AUF VERNISSAGENTOUR: ALLE KENNEN SICH, NUR MICH NICHT
: Vielversprechend klingende Namen

Ausgehen und rumstehen

Das „Direktorenhaus“ gehört definitiv zu den wohlklingendsten Veranstaltungsortsnamen, die mir in den vergangenen Jahren in Berlin untergekommen sind. Direktorenhaus! Ich stellte mir lange, mit dem Holz ausgestorbener Tropenbaumsorten vertäfelte Gänge vor, und Salons mit düsteren Tapeten, wo bärtige Männer mit Zylindern auf langen Papierstreifen die frisch eingetickerten Daten der Börsen von Leipzig und Mailand studieren. Die Adresse, „Am Krögel 2“, hörte sich zwar eher nach Hannover an, aber macht ja nichts.

Vor der Tür des echten Direktorenhauses hampelte eine acht Meter hohe, neonleuchtende Affenmarionette umher. Das mit den Gängen stimmte, allerdings wucherte bloß Sperrholz von der Decke, und die Räume waren proppenvoll mit Kunsthipstern und Hipsterkunst. Viel Ornament war zu sehen, viel Porzellan, Dioramen mit Fasanen, Holzschnitte mit Ligne-Claire-Motiven. Weihrauch schwingende Nasenmenschen liefen im Gänsemarsch durch die Menge, barock verkleidete Damen spielten mit riesigen Spielkarten vor changierenden Tapetenmotiven. Wie bei allen Vernissagen hatte ich den Eindruck, alle kennen sich gegenseitig, nur mich nicht.

Wie nachgerade normal wirkten dagegen die Besucher der von Jim Avignon ausgerichteten Friendly Capitalism Lounge, es kommt eben immer auf die Fallhöhe an. Leider war in der Galerie Neurotitan im Haus Schwarzenberg schon nicht mehr viel los, hätte man die Startzeit von 18 Uhr am Ende ernst nehmen sollen? Auch waren diverse befreundete Menschen, die ich anzutreffen erwartete, gar nicht da. Und warum das Musikprogramm ins Eschloraque verlegt wurde, muss ich hoffentlich auch nicht verstehen. Dort unten war es stickig, das Publikum uninteressiert – sogar als die Performerin sich elektrische Bongos so um den Hals hing, als hätte sie von Neonlicht umrandete Brüste. Nachdem ich zum Telefonieren rausgegangen war, durfte ich nicht wieder rein, weil es zu voll sei.

Durch den strömenden Novemberregen flüchtete ich also gen Heimat, ins „Mittelpunkt“. Es war, und das ist in Neukölln nun wirklich eine Art Leistung, fast leer.
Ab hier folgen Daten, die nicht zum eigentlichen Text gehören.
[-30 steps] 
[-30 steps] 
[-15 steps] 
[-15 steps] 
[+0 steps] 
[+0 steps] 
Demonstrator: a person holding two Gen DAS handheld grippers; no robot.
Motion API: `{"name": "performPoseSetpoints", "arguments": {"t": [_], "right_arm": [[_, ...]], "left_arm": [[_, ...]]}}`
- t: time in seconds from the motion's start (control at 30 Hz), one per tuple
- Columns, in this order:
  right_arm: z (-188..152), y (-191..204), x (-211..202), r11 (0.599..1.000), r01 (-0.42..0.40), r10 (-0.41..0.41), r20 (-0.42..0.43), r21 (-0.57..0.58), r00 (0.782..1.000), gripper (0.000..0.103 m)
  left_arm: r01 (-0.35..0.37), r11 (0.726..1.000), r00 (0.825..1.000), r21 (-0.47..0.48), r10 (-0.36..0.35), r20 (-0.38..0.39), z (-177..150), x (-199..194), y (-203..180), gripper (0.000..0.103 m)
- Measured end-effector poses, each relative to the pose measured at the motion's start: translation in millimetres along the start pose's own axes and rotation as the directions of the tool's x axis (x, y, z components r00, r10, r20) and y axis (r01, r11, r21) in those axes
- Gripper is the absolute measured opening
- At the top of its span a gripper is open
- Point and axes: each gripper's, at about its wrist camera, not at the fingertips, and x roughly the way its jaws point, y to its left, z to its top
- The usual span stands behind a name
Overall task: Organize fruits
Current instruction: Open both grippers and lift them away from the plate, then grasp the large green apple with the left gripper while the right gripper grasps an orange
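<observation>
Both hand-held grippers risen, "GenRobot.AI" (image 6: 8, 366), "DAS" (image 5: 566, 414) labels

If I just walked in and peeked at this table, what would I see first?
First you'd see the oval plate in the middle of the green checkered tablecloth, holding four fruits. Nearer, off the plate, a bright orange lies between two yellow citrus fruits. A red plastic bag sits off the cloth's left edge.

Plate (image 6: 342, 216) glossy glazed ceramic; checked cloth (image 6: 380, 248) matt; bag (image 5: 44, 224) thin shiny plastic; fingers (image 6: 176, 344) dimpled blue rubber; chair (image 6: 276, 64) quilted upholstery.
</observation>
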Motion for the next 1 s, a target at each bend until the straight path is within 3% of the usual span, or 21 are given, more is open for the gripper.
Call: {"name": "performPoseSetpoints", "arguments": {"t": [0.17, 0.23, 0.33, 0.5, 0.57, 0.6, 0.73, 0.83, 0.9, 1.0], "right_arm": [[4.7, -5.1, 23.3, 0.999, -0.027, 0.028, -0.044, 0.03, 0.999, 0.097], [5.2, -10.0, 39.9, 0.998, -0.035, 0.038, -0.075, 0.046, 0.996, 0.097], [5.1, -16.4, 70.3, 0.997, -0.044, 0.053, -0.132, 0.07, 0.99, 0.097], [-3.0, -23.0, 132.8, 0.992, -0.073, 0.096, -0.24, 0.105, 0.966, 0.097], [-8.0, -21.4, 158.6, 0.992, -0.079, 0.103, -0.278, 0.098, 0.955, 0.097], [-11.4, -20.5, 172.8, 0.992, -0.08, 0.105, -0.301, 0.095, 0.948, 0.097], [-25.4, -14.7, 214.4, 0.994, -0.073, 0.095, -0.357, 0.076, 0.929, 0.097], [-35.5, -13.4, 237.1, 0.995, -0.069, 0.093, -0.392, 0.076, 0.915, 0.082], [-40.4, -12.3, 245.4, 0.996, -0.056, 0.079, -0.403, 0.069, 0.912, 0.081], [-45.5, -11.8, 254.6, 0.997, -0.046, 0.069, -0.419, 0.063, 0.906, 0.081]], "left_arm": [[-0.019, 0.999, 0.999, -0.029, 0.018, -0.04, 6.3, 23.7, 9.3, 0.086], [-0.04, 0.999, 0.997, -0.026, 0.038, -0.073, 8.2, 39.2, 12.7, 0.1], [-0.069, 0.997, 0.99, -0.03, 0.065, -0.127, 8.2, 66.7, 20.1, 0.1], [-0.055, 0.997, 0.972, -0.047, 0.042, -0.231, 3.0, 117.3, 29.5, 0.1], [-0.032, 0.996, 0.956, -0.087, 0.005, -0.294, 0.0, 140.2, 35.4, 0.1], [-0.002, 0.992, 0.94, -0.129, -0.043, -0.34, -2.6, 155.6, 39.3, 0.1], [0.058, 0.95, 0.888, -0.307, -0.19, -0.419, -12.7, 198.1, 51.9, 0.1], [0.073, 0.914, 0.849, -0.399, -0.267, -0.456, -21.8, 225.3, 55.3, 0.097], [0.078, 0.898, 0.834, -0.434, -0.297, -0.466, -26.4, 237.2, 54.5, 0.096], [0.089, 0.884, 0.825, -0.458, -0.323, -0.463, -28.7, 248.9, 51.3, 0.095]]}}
Das Ambiente, grau gestrichene Wände, ein rosafarbener „heartbreaker“-Schriftzug – war irgendwelchen 80ern aus einem Paralleluniversum nachempfunden. Bestimmendes Raumelement war ein langer, hoher Tisch, an dessen anderen Ende drei Mädchen in bauchnabelhohen Hosen saßen und die anderen Gäste zeichneten. Die Drinks wurden mit Salatgurke anstelle von Zitronen serviert, ein Cocktailtrend, der mir erstmals vor rund einem Jahr begegnete und mir damals so einleuchtend und logisch erschien, dass ich schon für den Karneval der Kulturen 2010 eine flächendeckende Versorgung mit Cucumbirinhas erwartet hatte. Stattdessen trank ich noch genau ein einziges Mal Gurke und jetzt halt hier – so viel zu meinen Karriereaussichten als Trendscout.

Am Samstag mied ich bewusst das „Nacht und Nebel“-Festival, eine weitere Neuköllner Veranstaltungsrallye neben „48 Stunden Neukölln“ und der „Weserrakete“. Wieso muss sich ein Trendbezirk mit derart schmierigen „Nacht der langen Dings“-Abklatschen profilieren? Hatte Mitte damals so was nötig? Es gab sogar ein Taxi-Shuttle.

Ich landete stattdessen erst in einem mit Gummipolstern verkleideten Kellerraum, wo ein Franzose vor 20 Leuten ein 8-Bit-Musik-Liveset spielte (da hätte ich auch in Neukölln bleiben können) und später an einem Kickertisch. Auf dem Nachhauseweg passierte ich das frisch eröffnete „My name is Barbarella“ an der Skalitzer Straße. Netter Versuch, der Name.